Folha de S. Paulo


Cada uma na sua vasilha

Leonardo Soares/Folhapress
COMIDA PANELA WOK - SAO PAULO, SP, BRASIL, 18/02/2014 - Pauta sobre as panelas wok. Seabass with champignons (FOTO: Leonardo Soares/Folhapress,- FSP-COMIDA) ***EXCLUSIVO FOLHA****

Quando grupos começam a se dar muita importância em qualquer ramo do conhecimento, o leigo se amedronta. Sente que é perigoso que passem a usar o jargão científico para se fazerem mais complicados e ininteligíveis. Senti isso no outro dia mesmo com a chegada da filósofa Judith Butler ao aeroporto, a mais densa e incompreensível das criaturas, sendo apupada e quase apanhando de uma mulherada insana que nunca a leu nem a lerá. Que não sabe quem é ela, o que diz e o que quer.

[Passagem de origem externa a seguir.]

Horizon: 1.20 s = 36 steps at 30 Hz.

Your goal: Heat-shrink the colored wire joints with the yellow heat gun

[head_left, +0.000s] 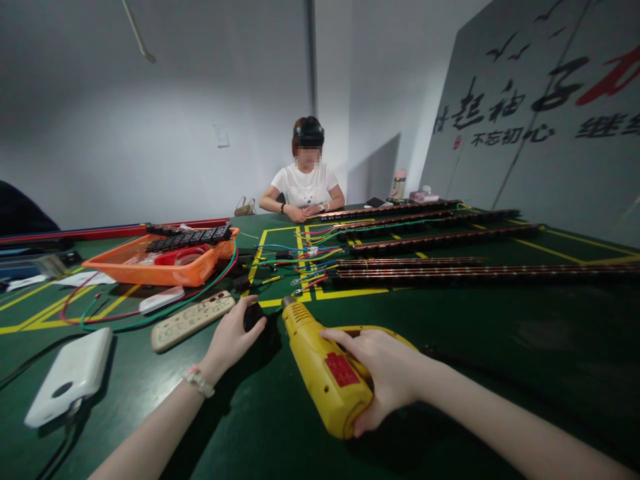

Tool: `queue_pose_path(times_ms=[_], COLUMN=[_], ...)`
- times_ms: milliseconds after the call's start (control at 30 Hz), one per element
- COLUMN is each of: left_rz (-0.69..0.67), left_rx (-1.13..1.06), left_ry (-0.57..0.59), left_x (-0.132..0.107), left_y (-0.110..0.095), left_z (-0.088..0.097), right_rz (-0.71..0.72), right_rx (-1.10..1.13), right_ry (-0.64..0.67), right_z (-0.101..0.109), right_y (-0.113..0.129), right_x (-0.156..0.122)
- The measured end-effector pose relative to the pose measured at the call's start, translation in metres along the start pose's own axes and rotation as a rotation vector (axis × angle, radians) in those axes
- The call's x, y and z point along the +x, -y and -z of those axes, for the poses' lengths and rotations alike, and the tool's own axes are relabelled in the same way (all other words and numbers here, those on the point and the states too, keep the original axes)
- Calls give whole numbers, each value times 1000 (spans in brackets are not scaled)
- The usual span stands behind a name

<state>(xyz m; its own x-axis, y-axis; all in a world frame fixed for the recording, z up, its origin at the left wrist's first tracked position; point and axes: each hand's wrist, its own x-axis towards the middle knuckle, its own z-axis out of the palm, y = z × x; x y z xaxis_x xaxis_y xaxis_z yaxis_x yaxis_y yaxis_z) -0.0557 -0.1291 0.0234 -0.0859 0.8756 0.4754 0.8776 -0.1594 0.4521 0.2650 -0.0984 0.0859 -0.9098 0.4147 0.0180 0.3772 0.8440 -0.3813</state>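
Observation:
My right hand (pixel 387 367) is wrapped round the body of a yellow heat gun (pixel 315 363), whose metal nozzle points away from me toward the wire ends. Between the thumb and fingers of my left hand (pixel 233 337) is a small black block-like piece (pixel 253 316), perhaps a plug; its far side is hidden. Just left of that hand lies a beige power strip (pixel 193 321). Beyond the nozzle, coloured wires (pixel 320 275) with bare terminals come off long dark rails (pixel 450 273) lined with copper-coloured strips.
An orange basket (pixel 195 273) holding black parts stands at the left, with red and green wires trailing round it. A white power bank (pixel 75 377) with a cable lies at the near left. Across the green table (pixel 500 347) a person (pixel 305 183) sits with both hands on its edge.

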Motion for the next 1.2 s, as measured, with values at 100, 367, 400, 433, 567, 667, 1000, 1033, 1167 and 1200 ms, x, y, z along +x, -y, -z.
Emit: queue_pose_path(times_ms=[100,367,400,433,567,667,1000,1033,1167,1200], left_rz=[116,117,117,120,139,143,54,40,9,9], left_rx=[-75,-118,-106,-96,-87,-78,-25,-27,-47,-50], left_ry=[30,19,15,13,30,61,122,124,114,111], left_x=[3,5,5,5,5,5,4,3,3,4], left_y=[3,3,4,5,7,7,9,9,8,8], left_z=[-1,-1,-2,-2,-4,-5,-8,-8,-9,-10], right_rz=[-15,-36,-28,-22,4,27,76,80,112,120], right_rx=[-17,-53,-55,-56,-56,-66,-3,7,48,54], right_ry=[3,-20,-24,-30,-42,-45,-12,-8,14,16], right_z=[1,-2,-3,-4,-7,-7,-7,-7,-4,-4], right_y=[-6,-14,-14,-15,-17,-17,5,8,15,15], right_x=[1,0,0,0,0,0,-4,-4,-5,-5])
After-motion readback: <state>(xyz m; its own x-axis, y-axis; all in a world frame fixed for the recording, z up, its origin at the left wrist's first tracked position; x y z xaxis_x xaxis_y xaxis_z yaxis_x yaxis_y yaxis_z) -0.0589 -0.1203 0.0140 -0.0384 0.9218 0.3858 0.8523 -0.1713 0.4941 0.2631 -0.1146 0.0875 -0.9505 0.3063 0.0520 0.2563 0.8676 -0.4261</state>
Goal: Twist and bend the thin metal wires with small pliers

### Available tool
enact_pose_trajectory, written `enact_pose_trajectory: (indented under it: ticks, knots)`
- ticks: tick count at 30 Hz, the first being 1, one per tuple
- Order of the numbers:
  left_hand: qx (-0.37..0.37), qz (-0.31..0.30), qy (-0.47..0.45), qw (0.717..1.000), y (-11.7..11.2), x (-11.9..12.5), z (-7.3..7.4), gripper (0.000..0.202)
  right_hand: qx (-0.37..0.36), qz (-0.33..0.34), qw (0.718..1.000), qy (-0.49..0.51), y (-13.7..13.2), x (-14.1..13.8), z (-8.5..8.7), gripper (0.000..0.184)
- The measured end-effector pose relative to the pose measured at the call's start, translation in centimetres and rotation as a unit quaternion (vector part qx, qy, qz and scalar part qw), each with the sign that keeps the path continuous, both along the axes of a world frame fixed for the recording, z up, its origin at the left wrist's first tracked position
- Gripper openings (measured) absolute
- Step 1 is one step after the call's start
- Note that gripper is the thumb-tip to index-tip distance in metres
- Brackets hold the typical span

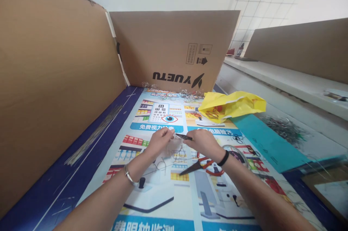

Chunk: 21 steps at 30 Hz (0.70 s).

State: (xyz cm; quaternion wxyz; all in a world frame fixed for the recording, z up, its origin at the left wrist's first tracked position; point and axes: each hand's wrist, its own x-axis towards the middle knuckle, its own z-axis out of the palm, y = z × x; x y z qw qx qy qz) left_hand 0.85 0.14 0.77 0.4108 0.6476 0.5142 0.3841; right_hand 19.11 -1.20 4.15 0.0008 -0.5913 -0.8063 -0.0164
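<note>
Between left hand [160,140], pinching, and right hand [204,142], clamped on pliers [184,136]: thin wire [174,135].
Probably light, springy, easily kinked; best held near its end.

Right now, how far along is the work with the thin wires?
Seemingly done: a heap of wire pieces lies by the cardboard. In hand: the left hand pinches a small wire, the right hand holds a dark pointed tool against it. Left: loose wires under the hands.

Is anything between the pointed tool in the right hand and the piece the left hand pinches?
Nothing visible. The dark pointed tool in the right hand points straight at the small piece pinched by the left hand. The scissors lie lower, under the right wrist.
</note>
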Motion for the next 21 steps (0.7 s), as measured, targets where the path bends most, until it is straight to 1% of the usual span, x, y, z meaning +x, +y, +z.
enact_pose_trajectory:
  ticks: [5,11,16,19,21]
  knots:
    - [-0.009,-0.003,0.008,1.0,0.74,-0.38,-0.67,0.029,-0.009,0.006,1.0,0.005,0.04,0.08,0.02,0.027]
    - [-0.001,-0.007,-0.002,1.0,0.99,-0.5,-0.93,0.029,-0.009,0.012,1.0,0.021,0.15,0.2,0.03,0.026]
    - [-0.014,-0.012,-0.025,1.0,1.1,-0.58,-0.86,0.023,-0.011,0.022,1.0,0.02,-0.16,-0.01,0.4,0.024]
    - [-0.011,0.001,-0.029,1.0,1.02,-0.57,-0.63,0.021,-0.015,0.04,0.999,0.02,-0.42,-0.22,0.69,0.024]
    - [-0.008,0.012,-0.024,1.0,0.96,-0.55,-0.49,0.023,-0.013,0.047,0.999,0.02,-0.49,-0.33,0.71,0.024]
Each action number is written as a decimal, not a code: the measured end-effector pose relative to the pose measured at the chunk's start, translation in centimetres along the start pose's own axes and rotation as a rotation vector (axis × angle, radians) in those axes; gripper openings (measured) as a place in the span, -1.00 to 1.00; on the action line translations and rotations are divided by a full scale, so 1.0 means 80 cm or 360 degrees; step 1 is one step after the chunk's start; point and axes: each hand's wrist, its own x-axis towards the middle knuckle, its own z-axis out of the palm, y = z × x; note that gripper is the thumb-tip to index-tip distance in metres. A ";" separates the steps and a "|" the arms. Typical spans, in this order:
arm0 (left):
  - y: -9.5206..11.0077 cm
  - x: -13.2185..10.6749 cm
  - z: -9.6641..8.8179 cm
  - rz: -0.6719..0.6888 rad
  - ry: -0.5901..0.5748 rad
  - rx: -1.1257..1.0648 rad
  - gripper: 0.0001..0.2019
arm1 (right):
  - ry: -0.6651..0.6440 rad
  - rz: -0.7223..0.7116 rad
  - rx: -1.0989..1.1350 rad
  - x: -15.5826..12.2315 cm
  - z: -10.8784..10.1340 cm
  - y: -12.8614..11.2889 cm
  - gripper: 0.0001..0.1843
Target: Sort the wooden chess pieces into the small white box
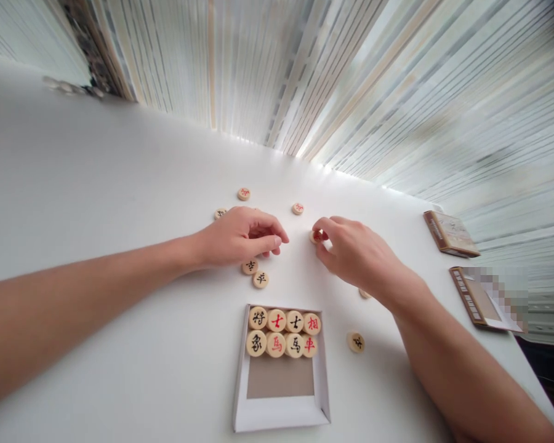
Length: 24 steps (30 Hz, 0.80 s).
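Observation:
My right hand (357,249) pinches a round wooden Chinese chess piece (314,237) with a red character, partly hidden by the fingers. My left hand (247,237) hovers over the table, fingers loosely curved and apart from the thumb, with nothing visible between them. Just below it lie two black-lettered pieces, one (250,266) touching or close to the other (260,279). In front of me, a shallow white box (281,418) holds two rows of pieces, red and black, at its far end; its near part shows a bare brown bottom.
Loose pieces lie beyond my hands: a red one (244,194), another red one (297,208) and a black one (220,213). A black piece (356,342) sits right of the box; another (365,293) is partly under my right forearm. Two flat boxes, one (452,234) and another (484,301), stand near striped curtains (258,67).

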 end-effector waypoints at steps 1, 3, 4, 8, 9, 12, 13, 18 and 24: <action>0.000 0.000 0.001 -0.0006 0.0008 0.0002 -0.85 | 0.0014 -0.0029 0.0062 0.000 0.000 0.000 -0.92; 0.002 -0.001 0.002 -0.0019 0.0022 -0.0021 -0.86 | 0.0021 -0.0072 0.0204 0.000 0.001 0.001 -0.92; 0.002 -0.001 0.002 -0.0024 0.0027 -0.0040 -0.86 | 0.0023 -0.0087 0.0270 -0.001 0.002 0.001 -0.88; 0.003 0.001 0.002 -0.0047 0.0054 -0.0086 -0.86 | 0.0095 -0.0207 0.0654 -0.003 0.012 -0.005 -0.71; 0.003 0.001 0.002 -0.0053 0.0076 -0.0092 -0.86 | 0.0127 -0.0240 0.0831 -0.004 0.015 -0.008 -0.69; 0.002 0.002 0.001 -0.0053 0.0132 -0.0130 -0.81 | 0.0134 -0.0283 0.1454 -0.006 0.028 -0.021 -0.63; 0.001 0.002 0.001 -0.0048 0.0135 -0.0144 -0.78 | 0.0094 -0.0278 0.1629 -0.006 0.032 -0.025 -0.59; -0.002 0.002 0.000 -0.0013 0.0122 -0.0095 -0.78 | 0.0016 -0.0169 0.2171 -0.004 0.050 -0.037 -0.54; -0.003 0.002 0.001 -0.0004 0.0121 -0.0163 -0.81 | 0.0017 -0.0163 0.2332 -0.003 0.062 -0.037 -0.60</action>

Judith Butler ganhou no ano passado a medalha de pior escritora no seu campo, uma perguntadeira com as respostas sempre em andamento, mutantes, ambíguas, coisa de dar dor de cabeça depois da leitura de três páginas.

O que moveria aquelas senhoras que queriam bater nela? Por que não conversar? Quem as terá insuflado?

E daí me dá medo que na nossa humilde cozinha possa um dia baixar esse vento de incompreensão ou de politicagem quando o que queremos é só um bom bife com batatas.

E sabe do que sinto falta? Daqueles restaurantes chineses onde você chegava e o garçom não vinha correndo contar que se chamava Pier Paolo e estava às suas ordens, entregava o menu e encetava um papo-cabeça. Afinal, a família já sabia que eram cinco escolhas e vinham todas juntas, cada uma na sua vasilha, mas ao mesmo tempo. O frango com amendoim, o porco com abacaxi, a carne com legumes salteados, os pãezinhos no vapor. E muito arroz.

O chef já tinha tudo picado, a wok é poderosa, salteia tudo naquele fogo fortíssimo e rápido, come-se dividindo de tudo um pouco até o final do biscoitinho com a mensagem impossível.

Havia uns outros restaurantes chineses que chegavam debaixo de uma ponte ou nos arredores do Ceasa quando uns camarões enormes e apimentados ou lâminas finas de carne fazendo um caldo que te deixava saudoso por decênios. Sumiam. Desfaziam-se no ar, não deixavam discípulos, não plantavam hortas, não ficava uma única salsinha de lembrança.

Alguém se lembra do nome de um chef chinês que executava invariavelmente o frango com amendoim, o porco com abacaxi, o filé com ervilhas tortas e o camarão empanado?

Alguém se esqueceu do gosto do molho vermelho que acompanhava o camarão? Doce-azedo. Claro, havia sempre o arroz, às vezes com ovo mexido, pimentão e cebolinha. O menu era numerado até cem, mas infalivelmente os pratos pedidos eram aqueles. E tinha-se um pequeno leque de escolhas na sobremesa, era banana ou maçã empanada, e se não gostasse de um dos dois a solução era tomar um sorvete na rua do lado. O máximo de amizade que se podia ter era com o gato de porcelana de olhos enormes, na entrada, embaixo da lanterna chinesa. Um ou outro dragão. E quem não sabia usar pauzinhos comia com garfo.

De vez em quando o espetáculo exótico e lindo de um rapazinho estendendo a massa do macarrão nas mãos e multiplicando os fios em progressão geométrica.

Havia sempre uma mesa com cara de família do dono e outra de chineses de negócios que comiam ossos, cartilagens e gelatinas que ninguém nos oferecia. E quase todos se chamavam Wu.

Anônimos, propositadamente anônimos. Toda a comida posta sobre a mesa, sumiam para algum canto escondido até a hora em que um sinal era feito no ar e pegavam todos os pratos com uma das mãos, limpavam a mesa com a outra e ainda entregavam a conta. Não tinham muito tempo de aprender a língua para conversar com o cliente, o serviço era pesado e eficiente e ainda não existia bok choy.

Havia também, longe dos restaurantes, as casas particulares onde serviam-se banquetes. Havia primeiro uma parte de comida fria, um pato (o de Pequim era o motivo da refeição, dentro de uma panqueca) e algum tipo de lula e chinesas de pés pequenos andando baixinho.

Era um mundo em que se fazia força para não aparecer e para ser esquecido o mais depressa possível. Contanto que o cliente voltasse e pagasse. Era o bastante.

De vez em quando ainda faço em casa um frango com amendoim e sinto uma paz de criança dormindo.